Même s’il appelait à une régulation des plateformes numériques de travail, le rapport rendu au Gouvernement par Monsieur Jean-Yves Frouin le 1er décembre 2020 proposait quant à lui une solution de compromis reposant principalement sur le recours au portage salarial et aux coopératives d’emploi et d’activité pour la salarisation des travailleurs indépendants et ce, afin de ne pas remettre en cause la flexibilité requise par les plateformes numériques.
Le paradigme rappelé ci-dessus a néanmoins vocation à évoluer de façon radicale dans les prochains mois et ce, sous l’impulsion de la Commission Européenne.
A ce titre, un projet de Directive visant à réguler le statut des travailleurs des plateformes numériques a été publié ce jour (voir le lien ci-dessous). Ce projet de directive apporte quelques évolutions notables et tout particulièrement la consécration d’une présomption réfragable de salariat (article 4 du projet de Directive) pour la plateforme numérique qui remplirait au moins deux des cinq critères suivants :
- Si elle détermine le niveau de rémunération ou en fixe les plafonds,
- Si elle supervise l’exécution du travail du salarié par la voie électronique,
- Si elle limite la liberté du prestataire de choisir son horaire de travail ou ses absences, d’accepter ou de refuser des tâches, ou de faire appel à des sous-traitants ou à des remplaçants,
- Si elle fixe des règles impératives spécifiques en matière d’apparence, de conduire à l’égard du destinataire du service ou de l’exécution du travail,
- Ou si elle limite la possibilité pour le prestataire de se constituer une clientèle ou d’exécuter un travail pour un tiers.
En bref, le projet de Directive invite tant les autorités nationales que les organismes de sécurité sociales à traiter les plateformes numériques comme des employeurs de droit commun dès lors qu’au moins deux des critères rappelés ci-avant sont caractérisés. Dans une telle hypothèse, les plateformes numériques devront faire application des règles légales et conventionnelles applicables aux salariés (notamment en matière de salaire minimum ou de respect des règles en matière de durée du travail et de temps de repos). Le projet de Directive rappelle néanmoins que les plateformes numériques doivent pouvoir disposer du droit de renverser la présomption de salariat en démontrant que les relations avec son prestataires sont exclusives de la qualification d’une relation de travail, charge à elle d’en apporter la preuve (article 5 du projet de Directive).

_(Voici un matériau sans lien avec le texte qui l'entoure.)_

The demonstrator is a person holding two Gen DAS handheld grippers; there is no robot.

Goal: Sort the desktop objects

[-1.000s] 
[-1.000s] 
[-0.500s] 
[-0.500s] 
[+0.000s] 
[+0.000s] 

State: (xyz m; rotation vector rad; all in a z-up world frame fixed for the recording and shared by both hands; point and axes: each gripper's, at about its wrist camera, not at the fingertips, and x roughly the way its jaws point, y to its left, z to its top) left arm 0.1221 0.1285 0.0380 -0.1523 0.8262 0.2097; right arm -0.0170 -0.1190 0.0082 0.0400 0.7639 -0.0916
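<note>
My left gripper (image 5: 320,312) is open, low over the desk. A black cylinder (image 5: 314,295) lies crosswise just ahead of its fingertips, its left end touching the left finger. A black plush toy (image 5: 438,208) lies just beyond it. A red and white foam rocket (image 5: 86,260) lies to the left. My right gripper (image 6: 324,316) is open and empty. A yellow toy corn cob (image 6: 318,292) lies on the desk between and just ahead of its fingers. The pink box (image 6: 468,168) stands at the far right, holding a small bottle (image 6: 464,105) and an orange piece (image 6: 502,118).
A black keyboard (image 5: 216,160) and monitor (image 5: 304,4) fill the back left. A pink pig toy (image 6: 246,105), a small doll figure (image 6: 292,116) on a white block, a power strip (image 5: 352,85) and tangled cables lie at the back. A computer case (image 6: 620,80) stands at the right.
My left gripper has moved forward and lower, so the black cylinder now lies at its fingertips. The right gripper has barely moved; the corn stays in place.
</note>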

Enfin, le projet de Directive propose un certain nombre d’évolutions en matière de gestion des « systèmes algorithmiques » développés par les plateformes numériques. La Direction consacre notamment le principe selon lequel les travailleurs des plateformes numériques doivent être informés des systèmes de surveillance et de décisions automatisés mis en œuvre par la plateforme. La Commission demande également une protection accrue des données à caractère personnel collectées par les plateformes numériques et l’institution d’un droit pour les travailleurs de contester les décisions automatisées prises à leur égard par les algorithmes des plateformes et ayant une incidence sur leurs conditions de travail (articles 6 et suivants du projet de Directive).

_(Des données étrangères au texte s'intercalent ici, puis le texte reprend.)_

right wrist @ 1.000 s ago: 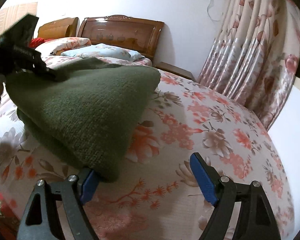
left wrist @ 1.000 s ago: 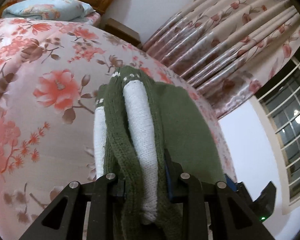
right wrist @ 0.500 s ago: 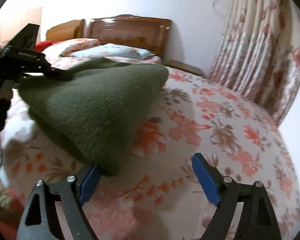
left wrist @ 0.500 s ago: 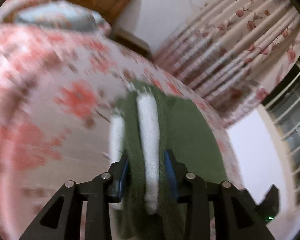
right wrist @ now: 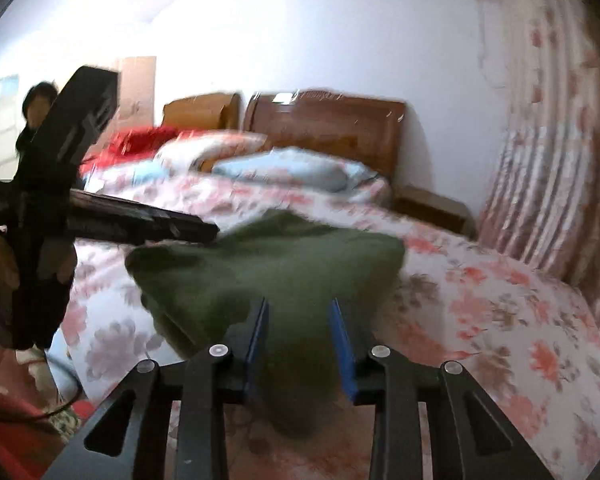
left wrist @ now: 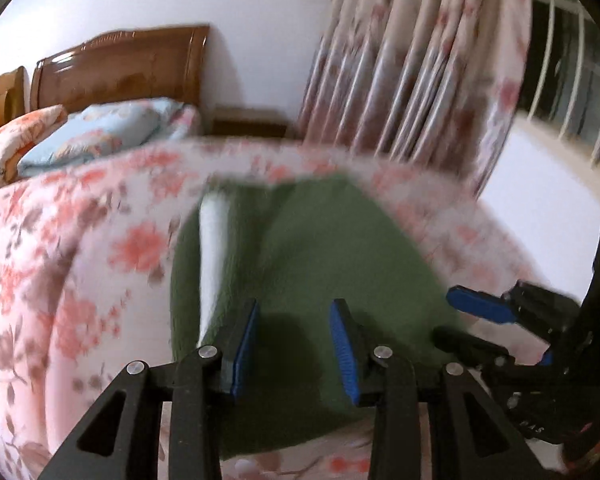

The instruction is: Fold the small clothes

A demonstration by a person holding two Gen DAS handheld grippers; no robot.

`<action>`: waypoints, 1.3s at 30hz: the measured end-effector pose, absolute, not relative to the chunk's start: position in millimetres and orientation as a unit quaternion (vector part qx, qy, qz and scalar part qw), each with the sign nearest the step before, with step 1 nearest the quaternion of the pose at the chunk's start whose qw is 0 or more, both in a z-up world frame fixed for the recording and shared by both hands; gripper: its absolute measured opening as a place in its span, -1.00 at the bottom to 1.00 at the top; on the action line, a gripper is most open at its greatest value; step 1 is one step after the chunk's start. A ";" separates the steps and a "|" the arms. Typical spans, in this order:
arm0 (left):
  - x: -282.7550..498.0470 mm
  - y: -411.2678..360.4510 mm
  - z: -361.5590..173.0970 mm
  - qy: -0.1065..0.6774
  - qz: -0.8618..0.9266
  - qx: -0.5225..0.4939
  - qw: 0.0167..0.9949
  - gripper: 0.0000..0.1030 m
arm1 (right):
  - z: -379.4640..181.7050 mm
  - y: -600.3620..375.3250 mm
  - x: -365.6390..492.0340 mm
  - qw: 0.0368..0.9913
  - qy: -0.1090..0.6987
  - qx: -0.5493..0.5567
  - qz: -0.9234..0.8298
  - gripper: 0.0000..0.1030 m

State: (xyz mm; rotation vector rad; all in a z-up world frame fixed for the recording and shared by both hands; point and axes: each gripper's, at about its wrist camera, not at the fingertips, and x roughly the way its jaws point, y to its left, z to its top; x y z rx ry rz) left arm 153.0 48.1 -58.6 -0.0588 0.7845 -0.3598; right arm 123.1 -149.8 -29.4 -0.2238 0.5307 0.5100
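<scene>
A dark green knitted garment (left wrist: pixel 324 248) with a white stripe (left wrist: pixel 214 248) lies folded on the flowered bedspread (left wrist: pixel 60 264). My left gripper (left wrist: pixel 293 346) hovers over its near part, open, with only the cloth lying below its blue pads. From the right wrist view, the left gripper (right wrist: pixel 204 232) reaches over the garment's (right wrist: pixel 268 272) far left edge. My right gripper (right wrist: pixel 301 342) has its pads closed on the garment's near corner, which hangs a little below them. The left wrist view shows the right gripper (left wrist: pixel 444 314) at the garment's right edge.
Pillows (right wrist: pixel 292 168) and a wooden headboard (right wrist: pixel 328 124) are at the far end of the bed. A flowered curtain (right wrist: pixel 552 160) hangs on the right beside a small wooden nightstand (right wrist: pixel 432 208). A person's hand (right wrist: pixel 0 256) holds the left gripper at the bed's left side.
The left gripper let go of the white-striped fold and pulled back above the garment. The right gripper's jaws went from wide apart to closed on the garment's near corner.
</scene>
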 end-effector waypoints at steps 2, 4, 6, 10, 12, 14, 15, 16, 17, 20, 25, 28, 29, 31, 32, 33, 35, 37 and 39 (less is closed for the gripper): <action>147.1 49.7 -64.9 0.362 -0.184 -0.021 0.913 -0.32 | -51.6 -140.8 131.5 0.916 0.286 -0.128 0.252 -0.60; 146.3 49.8 -63.5 0.366 -0.185 -0.017 0.912 -0.32 | -51.3 -142.1 128.7 0.918 0.280 -0.127 0.251 -0.24; 143.7 49.8 -60.2 0.364 -0.182 -0.018 0.913 -0.32 | -41.4 -141.4 129.1 0.918 0.290 -0.130 0.238 -0.04; 136.5 48.3 -63.8 0.355 -0.176 -0.014 0.918 -0.32 | -27.5 -139.7 116.2 0.926 0.250 -0.139 0.247 1.00; 133.5 48.3 -63.8 0.350 -0.179 -0.011 0.919 -0.32 | -39.5 -134.9 120.1 0.916 0.272 -0.151 0.252 1.00; 133.2 48.8 -63.9 0.349 -0.181 -0.011 0.920 -0.32 | -56.6 -131.5 122.9 0.915 0.273 -0.178 0.237 1.00; 133.4 49.0 -64.1 0.348 -0.181 -0.011 0.920 -0.32 | -56.8 -134.0 122.2 0.916 0.273 -0.174 0.238 1.00; 133.9 50.1 -64.3 0.348 -0.181 -0.012 0.920 -0.32 | -53.1 -136.5 125.1 0.915 0.281 -0.161 0.242 1.00; 133.7 49.9 -64.3 0.348 -0.182 -0.013 0.920 -0.32 | -49.5 -138.4 126.8 0.914 0.286 -0.154 0.244 1.00; 133.9 50.3 -64.8 0.347 -0.182 -0.013 0.920 -0.32 | -37.0 -148.9 134.3 0.921 0.281 -0.126 0.238 1.00; 133.5 49.1 -64.4 0.350 -0.179 -0.009 0.919 -0.32 | -33.2 -157.6 157.3 0.927 0.280 -0.095 0.230 1.00; 133.1 48.2 -64.1 0.351 -0.179 -0.008 0.919 -0.32 | -46.4 -159.3 173.1 0.914 0.318 -0.070 0.241 1.00; 133.1 47.7 -64.2 0.350 -0.178 -0.008 0.919 -0.32 | -46.5 -164.6 177.4 0.910 0.332 -0.047 0.243 1.00; 132.8 47.7 -64.2 0.350 -0.176 -0.006 0.920 -0.32 | -44.1 -169.5 181.1 0.909 0.338 -0.033 0.242 1.00; 132.6 47.4 -64.2 0.350 -0.176 -0.005 0.920 -0.32 | -40.6 -169.8 182.3 0.913 0.333 -0.039 0.233 1.00; 132.6 47.3 -64.2 0.350 -0.175 -0.005 0.920 -0.32 | -36.7 -169.0 183.1 0.917 0.326 -0.048 0.223 1.00; 132.7 46.4 -64.0 0.350 -0.174 -0.005 0.920 -0.32 | -26.8 -166.3 189.6 0.925 0.307 -0.057 0.214 1.00; 132.7 45.4 -63.5 0.351 -0.172 -0.003 0.920 -0.32 | -18.7 -162.0 203.2 0.930 0.293 -0.053 0.217 1.00; 132.9 44.3 -63.4 0.352 -0.172 -0.002 0.920 -0.32 | -19.1 -154.2 222.1 0.927 0.299 -0.057 0.221 1.00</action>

Cette proposition de Directive doit désormais faire l’objet d’un examen tant par le parlement que par le Conseil européen. A n’en pas douter, les grandes lignes directrices de ce nouveau texte seront amenées à évoluer tout au long des débats à intervenir. Puis, une fois la directive adoptée, les Etats membres auront un délai de deux ans pour la transposer en droit national.